-- ASSIGNMENT --
Where a line in the listing contains the string "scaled", copy that line out.

-- INPUT FOR THIS TASK --
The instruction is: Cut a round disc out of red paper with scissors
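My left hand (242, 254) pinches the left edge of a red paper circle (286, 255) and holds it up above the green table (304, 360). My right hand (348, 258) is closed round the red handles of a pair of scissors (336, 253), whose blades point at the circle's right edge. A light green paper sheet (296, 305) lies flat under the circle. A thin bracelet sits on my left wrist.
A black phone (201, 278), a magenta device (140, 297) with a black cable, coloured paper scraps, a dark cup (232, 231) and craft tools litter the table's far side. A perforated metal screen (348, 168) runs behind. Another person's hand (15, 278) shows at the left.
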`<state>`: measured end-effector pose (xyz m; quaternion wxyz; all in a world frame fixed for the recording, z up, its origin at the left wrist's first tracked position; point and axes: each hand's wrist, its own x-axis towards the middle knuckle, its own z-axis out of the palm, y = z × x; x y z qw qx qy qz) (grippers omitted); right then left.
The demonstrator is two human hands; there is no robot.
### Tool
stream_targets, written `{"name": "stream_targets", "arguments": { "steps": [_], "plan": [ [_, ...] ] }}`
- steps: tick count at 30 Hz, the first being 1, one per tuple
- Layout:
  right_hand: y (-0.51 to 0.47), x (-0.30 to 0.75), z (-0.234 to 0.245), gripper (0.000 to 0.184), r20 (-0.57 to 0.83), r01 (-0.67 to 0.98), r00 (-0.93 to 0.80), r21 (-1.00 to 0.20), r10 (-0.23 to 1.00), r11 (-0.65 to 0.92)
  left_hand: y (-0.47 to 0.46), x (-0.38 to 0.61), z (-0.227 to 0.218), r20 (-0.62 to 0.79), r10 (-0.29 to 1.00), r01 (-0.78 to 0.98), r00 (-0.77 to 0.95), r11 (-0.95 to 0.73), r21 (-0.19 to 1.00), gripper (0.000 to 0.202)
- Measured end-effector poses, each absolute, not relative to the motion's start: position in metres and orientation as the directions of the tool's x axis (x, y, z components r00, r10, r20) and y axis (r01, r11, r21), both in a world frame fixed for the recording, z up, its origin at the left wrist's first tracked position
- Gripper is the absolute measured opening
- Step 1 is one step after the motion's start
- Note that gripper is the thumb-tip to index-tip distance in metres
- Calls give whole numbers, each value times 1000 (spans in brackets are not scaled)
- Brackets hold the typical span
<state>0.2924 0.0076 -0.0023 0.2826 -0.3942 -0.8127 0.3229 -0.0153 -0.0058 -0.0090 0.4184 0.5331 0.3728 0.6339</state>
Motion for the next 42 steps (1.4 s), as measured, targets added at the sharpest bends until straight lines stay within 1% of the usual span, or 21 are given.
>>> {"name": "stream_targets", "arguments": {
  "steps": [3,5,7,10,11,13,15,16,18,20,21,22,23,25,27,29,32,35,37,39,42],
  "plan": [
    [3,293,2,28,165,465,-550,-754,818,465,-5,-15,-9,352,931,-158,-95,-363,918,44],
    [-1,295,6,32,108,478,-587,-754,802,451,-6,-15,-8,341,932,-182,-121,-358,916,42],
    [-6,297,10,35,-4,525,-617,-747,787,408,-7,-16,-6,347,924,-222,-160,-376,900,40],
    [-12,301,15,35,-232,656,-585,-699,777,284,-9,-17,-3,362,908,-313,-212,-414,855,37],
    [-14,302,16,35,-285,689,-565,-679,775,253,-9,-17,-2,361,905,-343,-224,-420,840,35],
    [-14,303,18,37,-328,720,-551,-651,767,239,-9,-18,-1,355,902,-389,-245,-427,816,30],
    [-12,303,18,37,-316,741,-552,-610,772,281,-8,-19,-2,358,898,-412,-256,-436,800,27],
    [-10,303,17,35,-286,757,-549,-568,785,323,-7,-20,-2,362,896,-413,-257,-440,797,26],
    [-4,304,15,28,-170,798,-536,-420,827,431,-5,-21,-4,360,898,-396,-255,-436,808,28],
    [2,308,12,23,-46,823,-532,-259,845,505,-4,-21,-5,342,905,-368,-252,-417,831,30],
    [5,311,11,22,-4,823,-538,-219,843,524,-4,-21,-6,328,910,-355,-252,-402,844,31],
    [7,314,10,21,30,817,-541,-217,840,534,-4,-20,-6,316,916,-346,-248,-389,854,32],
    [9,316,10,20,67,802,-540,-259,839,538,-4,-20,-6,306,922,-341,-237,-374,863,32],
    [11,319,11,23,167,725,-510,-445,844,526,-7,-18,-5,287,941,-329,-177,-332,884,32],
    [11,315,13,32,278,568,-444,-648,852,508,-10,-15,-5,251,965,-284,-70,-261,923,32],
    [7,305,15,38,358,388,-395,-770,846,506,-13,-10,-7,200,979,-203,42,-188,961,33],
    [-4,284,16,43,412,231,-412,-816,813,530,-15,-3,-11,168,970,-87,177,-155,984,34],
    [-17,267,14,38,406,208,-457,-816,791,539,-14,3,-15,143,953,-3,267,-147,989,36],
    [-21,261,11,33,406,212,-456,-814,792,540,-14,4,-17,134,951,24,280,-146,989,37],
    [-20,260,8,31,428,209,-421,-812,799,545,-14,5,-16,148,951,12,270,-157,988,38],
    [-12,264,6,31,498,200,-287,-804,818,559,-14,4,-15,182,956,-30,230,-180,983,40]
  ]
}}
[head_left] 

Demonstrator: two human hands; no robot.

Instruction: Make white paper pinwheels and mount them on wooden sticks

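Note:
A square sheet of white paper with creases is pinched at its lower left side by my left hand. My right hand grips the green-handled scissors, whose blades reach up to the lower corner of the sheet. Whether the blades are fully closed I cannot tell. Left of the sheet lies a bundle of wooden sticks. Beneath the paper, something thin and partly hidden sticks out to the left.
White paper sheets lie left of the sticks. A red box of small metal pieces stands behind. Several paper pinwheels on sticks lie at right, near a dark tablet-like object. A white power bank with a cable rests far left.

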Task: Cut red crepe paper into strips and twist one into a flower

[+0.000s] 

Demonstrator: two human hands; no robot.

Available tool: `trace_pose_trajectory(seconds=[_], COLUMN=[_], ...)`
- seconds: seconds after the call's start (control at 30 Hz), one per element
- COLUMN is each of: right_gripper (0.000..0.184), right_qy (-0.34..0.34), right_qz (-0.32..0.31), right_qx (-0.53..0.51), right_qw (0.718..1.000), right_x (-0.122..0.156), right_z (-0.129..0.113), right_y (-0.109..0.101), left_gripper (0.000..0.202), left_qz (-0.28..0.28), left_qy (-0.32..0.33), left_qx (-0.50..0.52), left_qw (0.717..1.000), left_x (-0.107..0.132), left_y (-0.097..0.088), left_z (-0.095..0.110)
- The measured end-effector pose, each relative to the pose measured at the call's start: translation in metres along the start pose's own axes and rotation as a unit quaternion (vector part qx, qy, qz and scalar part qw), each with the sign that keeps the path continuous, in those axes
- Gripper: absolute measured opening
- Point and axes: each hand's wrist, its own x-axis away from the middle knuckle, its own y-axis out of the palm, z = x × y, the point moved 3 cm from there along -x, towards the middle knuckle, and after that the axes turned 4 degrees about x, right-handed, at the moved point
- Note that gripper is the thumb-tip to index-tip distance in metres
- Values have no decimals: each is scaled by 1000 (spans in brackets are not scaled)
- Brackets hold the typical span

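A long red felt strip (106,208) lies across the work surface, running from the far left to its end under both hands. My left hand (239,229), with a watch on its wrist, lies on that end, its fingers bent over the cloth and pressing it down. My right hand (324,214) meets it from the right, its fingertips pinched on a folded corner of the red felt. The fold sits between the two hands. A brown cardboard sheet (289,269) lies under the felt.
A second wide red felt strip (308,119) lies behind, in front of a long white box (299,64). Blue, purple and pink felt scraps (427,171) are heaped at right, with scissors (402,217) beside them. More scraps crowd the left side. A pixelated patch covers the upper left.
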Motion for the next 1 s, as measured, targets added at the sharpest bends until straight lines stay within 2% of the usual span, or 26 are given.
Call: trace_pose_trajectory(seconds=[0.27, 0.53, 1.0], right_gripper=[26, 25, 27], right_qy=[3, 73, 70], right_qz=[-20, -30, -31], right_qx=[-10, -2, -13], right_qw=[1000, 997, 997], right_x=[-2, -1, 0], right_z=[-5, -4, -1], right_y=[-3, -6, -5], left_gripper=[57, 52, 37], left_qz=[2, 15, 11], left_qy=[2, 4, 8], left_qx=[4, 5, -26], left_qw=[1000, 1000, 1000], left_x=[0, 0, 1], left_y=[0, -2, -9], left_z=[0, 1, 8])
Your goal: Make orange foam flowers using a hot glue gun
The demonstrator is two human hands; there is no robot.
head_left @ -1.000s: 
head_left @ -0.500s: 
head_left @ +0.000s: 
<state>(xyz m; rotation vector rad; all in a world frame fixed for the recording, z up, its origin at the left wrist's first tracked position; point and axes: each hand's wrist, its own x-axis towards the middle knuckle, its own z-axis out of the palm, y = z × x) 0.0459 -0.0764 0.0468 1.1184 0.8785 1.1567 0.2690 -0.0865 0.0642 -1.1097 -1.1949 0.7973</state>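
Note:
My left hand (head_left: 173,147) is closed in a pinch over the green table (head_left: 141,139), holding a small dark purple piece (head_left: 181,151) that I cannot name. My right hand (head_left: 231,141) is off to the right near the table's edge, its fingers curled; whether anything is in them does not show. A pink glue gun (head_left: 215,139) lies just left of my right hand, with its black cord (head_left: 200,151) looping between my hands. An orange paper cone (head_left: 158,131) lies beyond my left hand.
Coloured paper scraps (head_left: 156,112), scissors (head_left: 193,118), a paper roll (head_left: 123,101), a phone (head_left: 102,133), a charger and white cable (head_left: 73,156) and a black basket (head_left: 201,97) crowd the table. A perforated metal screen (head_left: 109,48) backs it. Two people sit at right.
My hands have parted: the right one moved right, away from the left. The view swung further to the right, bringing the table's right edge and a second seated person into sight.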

-- ANSWER SECTION --
- Calls give whole numbers, each value times 1000 (spans in brackets are not scaled)
- Values have no decimals: each is scaled by 1000 (spans in brackets are not scaled)

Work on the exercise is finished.